Screening And Diagnosis

    Rheumatoid arthritis symptoms, your doctor will likely conduct a physical examination and order laboratory tests to determine if you have this form of arthritis. A blood test that indicates your erythrocyte sedimentation rate ( "sed" rate) can indicate the presence of an inflammatory process in your body. People with rheumatoid arthritis tend to have abnormally high sed rates. The sed rates in those with osteoarthritis tend to be normal.

    Another blood test looks for an antibody called rheumatoid factor. Four out of five persons with rheumatoid arthritis eventually have this abnormal antibody, although it may be absent early on in the disease. It's also possible to have the rheumatoid factor in your blood and not have rheumatoid arthritis.

    Doctors may take X-rays of your joints to differentiate between osteoarthritis and rheumatoid arthritis. A sequence of X-rays obtained over time can show the progression of arthritis.

Complications

    Rheumatoid arthritis causes pain and may also cause fatigue and stiffness. It can lead to difficulty with everyday tasks, such as turning a doorknob or holding a pen. Dealing with the pain and unpredictability of rheumatoid arthritis can also cause depression.

    In the past, people with rheumatoid arthritis may have ended up confined to a wheelchair because damage to joints made it difficult or impossible to walk.
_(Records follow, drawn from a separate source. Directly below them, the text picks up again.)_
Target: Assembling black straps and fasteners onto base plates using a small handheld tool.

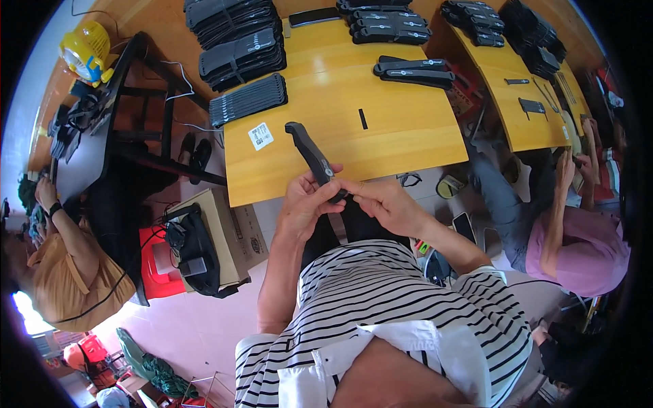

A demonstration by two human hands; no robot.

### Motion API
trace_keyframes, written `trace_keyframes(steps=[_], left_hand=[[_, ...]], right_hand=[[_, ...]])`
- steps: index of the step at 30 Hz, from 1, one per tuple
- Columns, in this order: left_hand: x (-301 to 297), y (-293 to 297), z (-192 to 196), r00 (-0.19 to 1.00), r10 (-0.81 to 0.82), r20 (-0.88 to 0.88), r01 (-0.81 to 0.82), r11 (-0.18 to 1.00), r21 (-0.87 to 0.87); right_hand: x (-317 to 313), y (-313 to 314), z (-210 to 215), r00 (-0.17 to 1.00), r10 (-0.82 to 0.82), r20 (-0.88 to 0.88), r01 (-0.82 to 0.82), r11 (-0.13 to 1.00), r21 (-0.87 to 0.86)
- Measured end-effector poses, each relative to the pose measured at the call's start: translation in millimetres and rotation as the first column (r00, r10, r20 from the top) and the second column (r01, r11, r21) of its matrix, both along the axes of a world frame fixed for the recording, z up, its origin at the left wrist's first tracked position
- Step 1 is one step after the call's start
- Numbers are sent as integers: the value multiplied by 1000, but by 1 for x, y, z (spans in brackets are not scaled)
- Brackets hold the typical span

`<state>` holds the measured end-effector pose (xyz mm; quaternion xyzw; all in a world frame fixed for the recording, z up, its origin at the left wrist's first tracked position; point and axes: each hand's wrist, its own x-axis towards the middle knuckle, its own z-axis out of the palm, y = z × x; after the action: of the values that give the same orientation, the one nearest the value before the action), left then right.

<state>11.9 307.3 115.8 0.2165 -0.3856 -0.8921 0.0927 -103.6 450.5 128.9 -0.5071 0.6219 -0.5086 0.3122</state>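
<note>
My left hand (pixel 303 204) is closed round the lower part of a folded black strap (pixel 311 153) with a small pale mark on it. The strap slants up and to the left over the near edge of the yellow table (pixel 320 88). Fingers of my right hand (pixel 389 204) are pinched together at its lower end, touching it; what exactly they grip there is hidden. Beyond my hands lie a short black strip (pixel 363 119) and a white printed label (pixel 260 136).
Stacked black straps (pixel 241 58) stand at the table's far left, with more bundles (pixel 389 27) at the back. Two loose straps (pixel 415 71) lie at the right. An open cardboard box (pixel 235 234) stands left of me. Co-workers sit at both sides; the right one wears pink (pixel 578 245).
</note>
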Motion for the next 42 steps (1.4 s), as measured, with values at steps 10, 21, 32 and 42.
trace_keyframes(steps=[10,21,32,42], left_hand=[[1,-1,-3,998,-52,19,54,997,-60],[-1,5,-2,992,-85,-92,83,996,-27],[0,13,7,999,18,-31,-22,990,-138],[-4,8,-1,989,-95,-116,85,992,-88]], right_hand=[[-2,1,-15,878,15,478,-44,998,49],[-11,6,1,924,66,376,-112,988,102],[-19,10,15,471,-13,882,-279,946,163],[-21,8,8,675,63,735,-301,933,197]])
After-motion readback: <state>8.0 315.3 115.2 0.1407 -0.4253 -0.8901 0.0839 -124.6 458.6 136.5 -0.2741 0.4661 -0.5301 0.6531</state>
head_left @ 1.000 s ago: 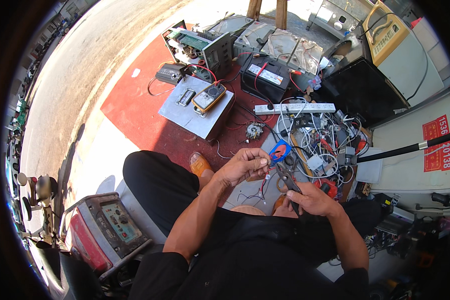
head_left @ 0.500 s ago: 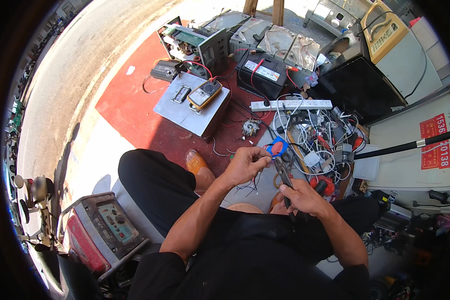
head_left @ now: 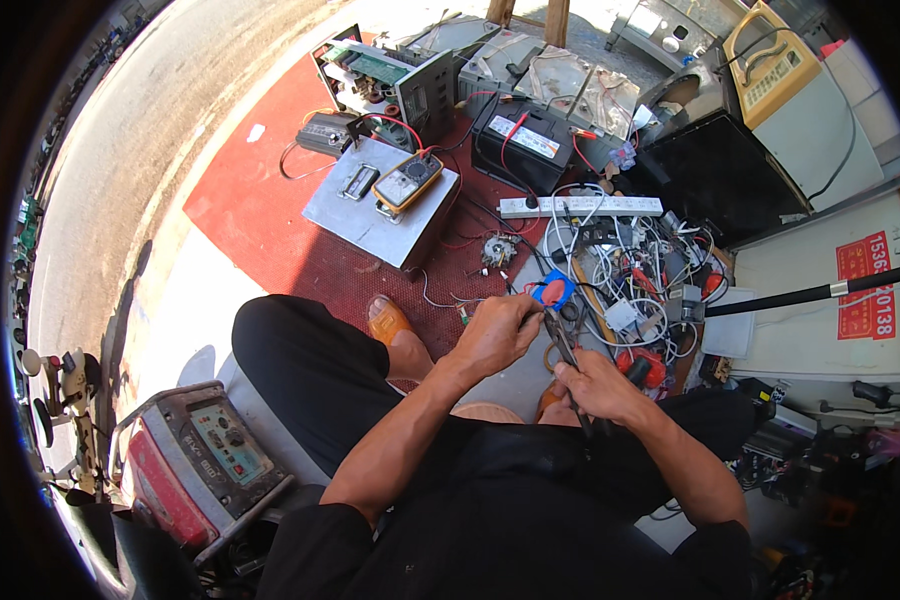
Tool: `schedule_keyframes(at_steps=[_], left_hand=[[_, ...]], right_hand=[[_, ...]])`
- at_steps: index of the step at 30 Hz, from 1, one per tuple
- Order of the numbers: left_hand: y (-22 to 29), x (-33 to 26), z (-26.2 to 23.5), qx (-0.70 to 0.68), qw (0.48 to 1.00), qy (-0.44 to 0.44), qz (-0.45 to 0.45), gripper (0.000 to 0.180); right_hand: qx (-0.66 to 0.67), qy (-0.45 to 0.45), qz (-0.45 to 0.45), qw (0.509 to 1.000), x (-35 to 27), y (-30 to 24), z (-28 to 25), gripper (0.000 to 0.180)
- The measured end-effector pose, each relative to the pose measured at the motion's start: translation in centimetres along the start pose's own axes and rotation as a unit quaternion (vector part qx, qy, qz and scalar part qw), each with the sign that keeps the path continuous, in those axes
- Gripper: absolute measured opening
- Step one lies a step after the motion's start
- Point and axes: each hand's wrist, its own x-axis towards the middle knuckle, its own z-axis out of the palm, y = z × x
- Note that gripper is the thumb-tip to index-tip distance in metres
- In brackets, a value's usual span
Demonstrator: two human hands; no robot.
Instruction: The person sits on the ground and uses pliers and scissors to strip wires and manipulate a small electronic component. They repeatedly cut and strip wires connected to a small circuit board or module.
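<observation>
My right hand (head_left: 600,386) is wrapped round the handles of a pair of long dark pliers (head_left: 562,345). Their jaws point up and left, to the fingertips of my left hand (head_left: 497,334). That hand is closed in a pinch at the jaws; what it grips there is too small to make out. Just beyond the fingertips lies a blue round item with a reddish middle (head_left: 552,292), perhaps a roll of tape. To its right begins a heap of tangled cables and plugs (head_left: 630,280).
On the red mat (head_left: 260,200) stands a metal box (head_left: 365,225) bearing a yellow multimeter (head_left: 408,183). Behind are a black battery (head_left: 520,148), an opened electronic unit (head_left: 390,85) and a white power strip (head_left: 580,207). A red generator (head_left: 195,465) sits at the lower left.
My left hand has turned a little, its fingers curling closer together at the plier jaws. The pliers and my right hand have shifted only slightly. The whole view has moved a touch.
</observation>
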Motion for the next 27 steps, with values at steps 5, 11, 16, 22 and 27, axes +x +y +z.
schedule_keyframes(at_steps=[5, 11, 16, 22, 27], left_hand=[[-0.7, 0.1, -0.1, 0.007, 1.0, -0.013, -0.004, 0.017], [-1.4, -0.1, 0.2, 0.022, 0.999, -0.03, -0.006, 0.018], [-1.7, -0.3, 0.4, 0.047, 0.998, -0.03, 0.0, 0.019], [-2.7, -0.4, 0.8, 0.021, 0.997, -0.049, -0.061, 0.02], [-3.6, -0.2, 0.8, -0.168, 0.964, -0.064, -0.196, 0.019]], right_hand=[[-0.017, 0.019, 0.001, 1.0, 1.2, 1.5, 0.8, 0.041], [-0.054, 0.047, 0.001, 0.997, 1.9, 1.8, 1.9, 0.043], [-0.148, 0.093, -0.022, 0.984, 1.4, 0.7, 2.3, 0.039], [0.061, -0.036, 0.098, 0.993, 2.1, 0.0, 2.0, 0.031], [0.227, -0.082, 0.133, 0.961, 1.8, -0.1, 0.2, 0.029]])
That's not as likely today because of better treatments and self-care methods.

Treatment

    Treatments for arthritis until today still depends on steriod for the western world, it is to help to reduce pain and to delay.

Medications

    Medications for rheumatoid arthritis can relieve its symptoms and slow or halt its progression. They include:

    Yet taking NSAIDs can lead to such side effects as indigestion and stomach bleeding. Other potential side effects may include damage to the liver and kidneys, ringing in the ears (tinnitus), fluid retention, and high blood pressure . However, there is evidence that by suppressing COX-1, NSAIDs may cause stomach and other problems because COX-1 is the enzyme that protects your stomach lining. The jury is still out, but some doctors are concerned that COX-2 inhibitors may increase a user's risk of HEART ACTTACK . Further review by the Food and Drug Administration is needed.
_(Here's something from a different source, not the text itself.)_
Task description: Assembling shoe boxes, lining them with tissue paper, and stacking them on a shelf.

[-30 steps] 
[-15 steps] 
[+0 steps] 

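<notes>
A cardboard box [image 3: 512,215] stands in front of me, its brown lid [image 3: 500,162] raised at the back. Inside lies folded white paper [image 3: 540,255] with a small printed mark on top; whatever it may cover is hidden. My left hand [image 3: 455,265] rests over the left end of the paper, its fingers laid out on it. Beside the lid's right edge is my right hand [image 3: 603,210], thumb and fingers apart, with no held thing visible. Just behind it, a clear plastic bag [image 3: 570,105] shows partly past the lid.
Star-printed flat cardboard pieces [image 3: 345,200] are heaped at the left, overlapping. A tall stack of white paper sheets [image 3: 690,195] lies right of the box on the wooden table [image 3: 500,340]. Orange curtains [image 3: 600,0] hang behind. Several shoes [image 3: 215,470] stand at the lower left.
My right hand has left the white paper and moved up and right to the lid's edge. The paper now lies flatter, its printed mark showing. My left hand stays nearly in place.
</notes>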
    Corticosteroids . These medications reduce inflammation and slow joint damage. In the short term, corticosteroids can make you feel dramatically better. But when used for many months or years, they may become less effective and cause serious side effects. Side effects may include easy bruising, thinning of bones, cataracts , weight gain, a round face, diabetes and high blood pressure . Doctors often prescribe a corticosteroid to relieve acute symptoms, with the goal of gradually tapering off the medication. Disease-modifying antirheumatic drugs (DMARDs) . Physicians have begun to prescribe DMARDs to limit the amount of joint damage that occurs in rheumatoid arthritis. Taking these drugs at early stages in the development of rheumatoid arthritis is especially important in the effort to slow the disease and save the joints and other tissue from permanent damage. Because many of them act slowly (it may be weeks to months before you notice any benefit), DMARDs typically are used with a NSAID or a corticosteroid

 

CHILD RHEUMATOID ARTHRITIS HERBS CURE

Rheumatoid arthritis (often called RA) is a chronic (long-standing) disease that damages the joints of the body.

ARTHRITIS HERBS TREATMENT

Rheumatoid arthritis should not be confused with other forms of arthritis, such as osteoarthritis or arthritis associated with infections. Rheumatoid arthritis is an autoimmune disease. This means that the body’s immune system mistakenly attacks the tissues it is supposed to protect.

 

 

 

Malaysia Acupuncture News: THE STAR

“If patients have a phobia of needles, they can be treated with herbs alone but it depends on the problem. For example, for stroke and cerebral palsy, I have to use needles,”said Leong Hong Tole, one of the well-known acupuncturist and herbalist in Malaysia.